Work instructions: Below are some records. Print exactly the lines between the one holding "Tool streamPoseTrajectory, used" and the one holding "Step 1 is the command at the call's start", inclusive, and nothing else.
○ ○ ○ ○ ○
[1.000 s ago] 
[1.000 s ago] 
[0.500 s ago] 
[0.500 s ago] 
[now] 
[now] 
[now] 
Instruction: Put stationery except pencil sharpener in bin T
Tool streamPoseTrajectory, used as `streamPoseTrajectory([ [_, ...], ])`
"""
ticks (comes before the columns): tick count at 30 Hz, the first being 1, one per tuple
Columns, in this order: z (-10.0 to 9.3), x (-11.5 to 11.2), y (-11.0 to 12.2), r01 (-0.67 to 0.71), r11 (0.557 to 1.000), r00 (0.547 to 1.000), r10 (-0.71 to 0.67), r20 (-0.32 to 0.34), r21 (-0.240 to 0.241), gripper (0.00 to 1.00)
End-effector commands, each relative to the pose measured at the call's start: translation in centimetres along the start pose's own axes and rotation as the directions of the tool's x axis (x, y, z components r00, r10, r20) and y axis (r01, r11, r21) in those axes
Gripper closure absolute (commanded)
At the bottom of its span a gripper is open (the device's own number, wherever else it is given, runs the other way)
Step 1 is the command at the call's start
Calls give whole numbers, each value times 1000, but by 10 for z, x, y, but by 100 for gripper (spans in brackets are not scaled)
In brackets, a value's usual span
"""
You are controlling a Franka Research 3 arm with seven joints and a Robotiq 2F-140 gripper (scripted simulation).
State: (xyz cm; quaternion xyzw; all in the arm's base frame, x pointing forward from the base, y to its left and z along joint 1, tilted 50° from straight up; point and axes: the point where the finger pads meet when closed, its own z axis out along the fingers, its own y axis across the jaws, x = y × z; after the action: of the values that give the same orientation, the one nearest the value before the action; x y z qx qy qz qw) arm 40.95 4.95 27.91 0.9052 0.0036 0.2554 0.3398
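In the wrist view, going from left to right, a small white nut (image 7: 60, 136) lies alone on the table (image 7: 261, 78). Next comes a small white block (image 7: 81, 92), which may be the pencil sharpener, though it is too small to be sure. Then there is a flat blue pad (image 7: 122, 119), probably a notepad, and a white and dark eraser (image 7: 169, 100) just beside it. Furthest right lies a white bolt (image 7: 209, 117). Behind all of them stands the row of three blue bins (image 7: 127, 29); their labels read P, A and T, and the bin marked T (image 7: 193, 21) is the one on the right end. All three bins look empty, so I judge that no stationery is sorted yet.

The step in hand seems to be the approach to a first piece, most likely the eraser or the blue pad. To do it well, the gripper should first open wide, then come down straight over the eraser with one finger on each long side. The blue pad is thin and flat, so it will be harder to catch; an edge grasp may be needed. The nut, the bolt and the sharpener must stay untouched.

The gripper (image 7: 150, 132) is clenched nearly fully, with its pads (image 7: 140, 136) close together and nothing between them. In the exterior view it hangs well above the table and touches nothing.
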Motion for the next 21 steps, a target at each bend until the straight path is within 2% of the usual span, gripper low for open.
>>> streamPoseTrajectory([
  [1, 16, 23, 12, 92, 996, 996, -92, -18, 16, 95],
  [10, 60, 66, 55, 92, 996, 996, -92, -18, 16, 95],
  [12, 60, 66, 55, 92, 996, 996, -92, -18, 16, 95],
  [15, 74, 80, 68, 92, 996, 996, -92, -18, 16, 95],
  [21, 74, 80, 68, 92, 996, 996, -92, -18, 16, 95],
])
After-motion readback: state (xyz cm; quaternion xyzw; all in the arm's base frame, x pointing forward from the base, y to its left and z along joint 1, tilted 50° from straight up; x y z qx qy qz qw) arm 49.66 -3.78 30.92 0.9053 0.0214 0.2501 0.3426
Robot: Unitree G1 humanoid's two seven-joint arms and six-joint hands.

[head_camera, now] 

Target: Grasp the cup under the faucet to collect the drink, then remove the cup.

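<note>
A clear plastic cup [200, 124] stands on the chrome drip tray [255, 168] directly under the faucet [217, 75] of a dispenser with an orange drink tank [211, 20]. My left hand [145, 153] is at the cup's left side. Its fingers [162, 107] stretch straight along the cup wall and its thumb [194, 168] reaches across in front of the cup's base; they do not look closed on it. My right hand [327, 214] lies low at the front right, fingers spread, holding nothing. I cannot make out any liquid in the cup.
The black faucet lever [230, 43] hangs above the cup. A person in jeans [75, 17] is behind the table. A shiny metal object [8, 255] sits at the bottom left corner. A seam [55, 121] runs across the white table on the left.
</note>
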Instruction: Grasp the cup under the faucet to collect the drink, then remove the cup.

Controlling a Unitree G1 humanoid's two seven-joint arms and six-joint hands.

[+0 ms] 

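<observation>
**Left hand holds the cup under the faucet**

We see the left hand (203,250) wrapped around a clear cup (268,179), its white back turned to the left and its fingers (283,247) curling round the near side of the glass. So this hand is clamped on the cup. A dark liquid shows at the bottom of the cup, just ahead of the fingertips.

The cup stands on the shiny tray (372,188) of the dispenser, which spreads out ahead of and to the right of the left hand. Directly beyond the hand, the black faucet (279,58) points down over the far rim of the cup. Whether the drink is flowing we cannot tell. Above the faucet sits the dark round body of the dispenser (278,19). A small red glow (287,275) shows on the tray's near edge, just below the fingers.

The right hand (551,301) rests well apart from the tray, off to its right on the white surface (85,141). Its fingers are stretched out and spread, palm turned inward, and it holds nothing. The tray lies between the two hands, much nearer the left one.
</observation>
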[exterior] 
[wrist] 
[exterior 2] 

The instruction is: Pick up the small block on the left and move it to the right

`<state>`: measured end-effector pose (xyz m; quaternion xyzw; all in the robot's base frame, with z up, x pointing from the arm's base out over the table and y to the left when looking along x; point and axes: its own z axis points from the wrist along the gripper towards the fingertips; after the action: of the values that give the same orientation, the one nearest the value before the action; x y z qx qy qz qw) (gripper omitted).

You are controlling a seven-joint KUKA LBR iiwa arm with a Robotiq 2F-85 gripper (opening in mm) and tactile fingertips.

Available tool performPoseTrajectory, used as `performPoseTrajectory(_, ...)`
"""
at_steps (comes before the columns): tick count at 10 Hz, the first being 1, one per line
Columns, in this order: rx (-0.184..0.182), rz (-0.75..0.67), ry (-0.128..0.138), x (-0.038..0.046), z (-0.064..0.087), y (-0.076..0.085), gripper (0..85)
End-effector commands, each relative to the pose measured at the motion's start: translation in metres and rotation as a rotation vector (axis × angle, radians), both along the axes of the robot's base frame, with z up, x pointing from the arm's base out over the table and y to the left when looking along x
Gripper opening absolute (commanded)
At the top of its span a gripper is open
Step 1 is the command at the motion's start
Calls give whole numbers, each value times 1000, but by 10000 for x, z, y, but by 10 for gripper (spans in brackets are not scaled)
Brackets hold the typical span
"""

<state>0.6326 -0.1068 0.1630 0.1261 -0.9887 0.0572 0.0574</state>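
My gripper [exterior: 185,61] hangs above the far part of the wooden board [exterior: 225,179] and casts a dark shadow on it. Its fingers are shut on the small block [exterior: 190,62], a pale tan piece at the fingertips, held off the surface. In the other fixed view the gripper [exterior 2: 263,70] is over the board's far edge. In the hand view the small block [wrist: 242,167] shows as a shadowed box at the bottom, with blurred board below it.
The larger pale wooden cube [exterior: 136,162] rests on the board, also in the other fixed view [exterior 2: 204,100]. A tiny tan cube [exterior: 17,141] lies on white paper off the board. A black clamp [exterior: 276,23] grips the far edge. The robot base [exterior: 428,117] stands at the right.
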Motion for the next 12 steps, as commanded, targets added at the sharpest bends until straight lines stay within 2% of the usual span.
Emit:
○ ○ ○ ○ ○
Finished exercise:
Tool streamPoseTrajectory, used as `streamPoseTrajectory([ [_, ...], ])`
"""
ticks (comes before the columns): tick count at 30 Hz, the first being 1, one per tuple
Columns, in this order: z (-10.0 to 9.3), x (-11.5 to 11.2), y (-11.0 to 12.2), r01 (-0.67 to 0.71), r11 (0.557 to 1.000), r00 (0.547 to 1.000), r10 (-0.71 to 0.67), r20 (-0.32 to 0.34), r21 (-0.240 to 0.241), gripper (0.00 to 1.00)
End-effector commands, each relative to the pose measured at the call's start: translation in centimetres along the start pose's own axes and rotation as the directions of the tool's x axis (x, y, z components r00, r10, r20) and y axis (r01, r11, r21) in those axes
Gripper closure absolute (commanded)
At the bottom of its span a gripper is open (the device's own number, wherever else it is given, runs the other way)
Step 1 is the command at the call's start

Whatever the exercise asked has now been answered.